-- Opening Marker --
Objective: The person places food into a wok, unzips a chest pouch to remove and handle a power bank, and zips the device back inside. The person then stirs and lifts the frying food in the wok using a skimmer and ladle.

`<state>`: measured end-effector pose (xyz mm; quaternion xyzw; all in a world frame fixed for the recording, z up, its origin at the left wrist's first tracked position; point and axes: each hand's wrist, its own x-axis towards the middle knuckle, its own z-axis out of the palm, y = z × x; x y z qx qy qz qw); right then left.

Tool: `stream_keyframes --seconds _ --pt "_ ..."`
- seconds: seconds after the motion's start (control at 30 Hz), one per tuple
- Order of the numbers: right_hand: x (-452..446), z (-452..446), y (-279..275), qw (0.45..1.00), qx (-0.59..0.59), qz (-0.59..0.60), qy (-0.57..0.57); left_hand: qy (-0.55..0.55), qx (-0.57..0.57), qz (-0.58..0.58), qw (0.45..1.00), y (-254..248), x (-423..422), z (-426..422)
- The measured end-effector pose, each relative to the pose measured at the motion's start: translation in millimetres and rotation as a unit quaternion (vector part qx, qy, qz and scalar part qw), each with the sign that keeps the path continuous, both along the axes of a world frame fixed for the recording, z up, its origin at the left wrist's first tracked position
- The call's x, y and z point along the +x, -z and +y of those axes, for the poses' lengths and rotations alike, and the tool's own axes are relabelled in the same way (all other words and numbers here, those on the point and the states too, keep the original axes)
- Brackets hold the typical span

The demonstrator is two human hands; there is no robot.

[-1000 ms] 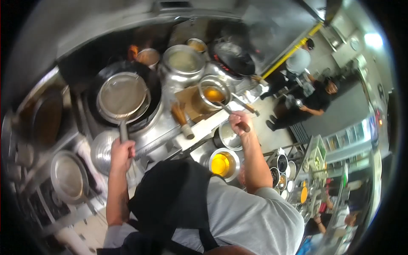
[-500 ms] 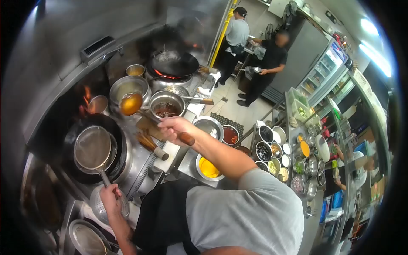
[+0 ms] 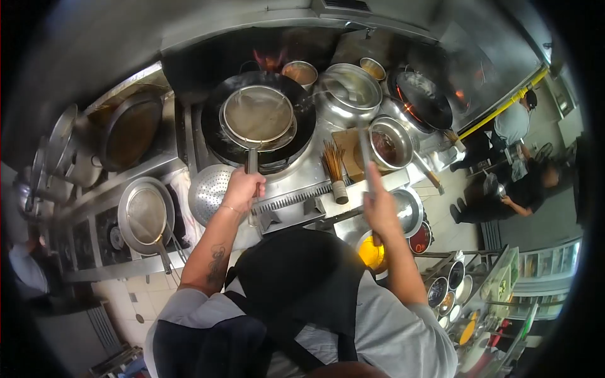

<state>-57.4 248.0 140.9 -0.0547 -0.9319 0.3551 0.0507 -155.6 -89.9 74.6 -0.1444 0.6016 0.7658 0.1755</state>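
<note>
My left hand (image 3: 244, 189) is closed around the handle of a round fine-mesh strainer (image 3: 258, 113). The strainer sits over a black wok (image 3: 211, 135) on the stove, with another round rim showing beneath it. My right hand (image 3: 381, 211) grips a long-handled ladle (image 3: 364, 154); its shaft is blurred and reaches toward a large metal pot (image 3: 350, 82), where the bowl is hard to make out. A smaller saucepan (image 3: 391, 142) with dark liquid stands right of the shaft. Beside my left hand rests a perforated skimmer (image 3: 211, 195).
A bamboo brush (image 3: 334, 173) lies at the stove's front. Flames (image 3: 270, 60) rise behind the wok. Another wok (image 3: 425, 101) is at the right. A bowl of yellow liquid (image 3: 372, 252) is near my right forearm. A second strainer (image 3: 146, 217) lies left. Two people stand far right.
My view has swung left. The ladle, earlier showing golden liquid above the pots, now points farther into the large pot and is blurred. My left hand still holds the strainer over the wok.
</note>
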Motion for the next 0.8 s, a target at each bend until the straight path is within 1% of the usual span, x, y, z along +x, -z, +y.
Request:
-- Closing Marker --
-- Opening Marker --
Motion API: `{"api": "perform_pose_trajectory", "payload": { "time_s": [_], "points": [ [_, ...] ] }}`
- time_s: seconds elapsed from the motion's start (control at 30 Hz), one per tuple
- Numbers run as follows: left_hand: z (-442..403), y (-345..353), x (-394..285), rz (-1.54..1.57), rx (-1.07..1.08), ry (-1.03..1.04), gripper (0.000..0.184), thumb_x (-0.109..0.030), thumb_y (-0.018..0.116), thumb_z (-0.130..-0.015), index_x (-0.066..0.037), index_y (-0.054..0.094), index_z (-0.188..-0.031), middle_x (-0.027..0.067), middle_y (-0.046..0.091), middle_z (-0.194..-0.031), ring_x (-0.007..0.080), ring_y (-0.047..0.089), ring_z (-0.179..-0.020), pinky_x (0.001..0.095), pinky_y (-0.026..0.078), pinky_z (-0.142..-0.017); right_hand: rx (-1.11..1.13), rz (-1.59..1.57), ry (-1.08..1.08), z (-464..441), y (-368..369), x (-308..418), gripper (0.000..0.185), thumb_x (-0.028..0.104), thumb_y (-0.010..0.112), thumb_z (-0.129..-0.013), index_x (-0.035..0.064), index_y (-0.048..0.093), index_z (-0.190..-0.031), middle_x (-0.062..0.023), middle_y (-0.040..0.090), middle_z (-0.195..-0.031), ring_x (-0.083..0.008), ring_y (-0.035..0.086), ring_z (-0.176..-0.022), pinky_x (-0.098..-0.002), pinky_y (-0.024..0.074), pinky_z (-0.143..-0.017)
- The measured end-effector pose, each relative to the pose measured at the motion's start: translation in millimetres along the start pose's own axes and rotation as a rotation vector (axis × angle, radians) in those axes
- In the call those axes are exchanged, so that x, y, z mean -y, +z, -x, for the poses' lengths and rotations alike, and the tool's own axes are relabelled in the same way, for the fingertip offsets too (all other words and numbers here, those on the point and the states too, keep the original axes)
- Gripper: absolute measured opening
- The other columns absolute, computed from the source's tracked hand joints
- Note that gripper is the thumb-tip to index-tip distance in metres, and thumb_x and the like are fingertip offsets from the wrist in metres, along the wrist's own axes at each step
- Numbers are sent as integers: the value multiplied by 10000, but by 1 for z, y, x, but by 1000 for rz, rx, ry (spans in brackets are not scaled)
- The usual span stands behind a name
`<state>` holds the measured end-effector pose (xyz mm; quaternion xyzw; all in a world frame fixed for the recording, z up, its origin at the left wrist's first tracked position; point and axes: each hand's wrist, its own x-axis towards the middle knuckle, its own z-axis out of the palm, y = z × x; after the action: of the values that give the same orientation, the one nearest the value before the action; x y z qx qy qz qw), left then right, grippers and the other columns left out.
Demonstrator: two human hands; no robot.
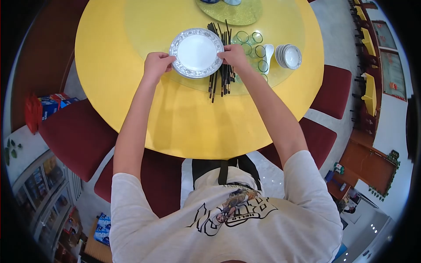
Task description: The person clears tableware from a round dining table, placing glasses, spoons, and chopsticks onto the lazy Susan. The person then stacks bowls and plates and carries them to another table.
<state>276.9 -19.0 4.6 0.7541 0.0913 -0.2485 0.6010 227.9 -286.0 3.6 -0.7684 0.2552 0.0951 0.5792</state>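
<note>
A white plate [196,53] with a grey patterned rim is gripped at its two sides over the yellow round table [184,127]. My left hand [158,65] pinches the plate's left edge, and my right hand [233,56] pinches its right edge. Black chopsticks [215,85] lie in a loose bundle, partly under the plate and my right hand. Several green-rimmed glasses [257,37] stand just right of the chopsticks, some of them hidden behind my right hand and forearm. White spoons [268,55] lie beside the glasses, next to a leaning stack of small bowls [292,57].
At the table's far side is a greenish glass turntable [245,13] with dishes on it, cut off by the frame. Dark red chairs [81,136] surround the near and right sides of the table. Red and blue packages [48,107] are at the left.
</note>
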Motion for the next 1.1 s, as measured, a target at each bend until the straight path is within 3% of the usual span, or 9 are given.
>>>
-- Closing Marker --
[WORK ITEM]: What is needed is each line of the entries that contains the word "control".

[ANSWER SPACE]:
- seconds: seconds after the motion's start (control at 30 Hz), one per tuple
- time_s: seconds elapsed from the motion's start (control at 30 Hz), one per tuple

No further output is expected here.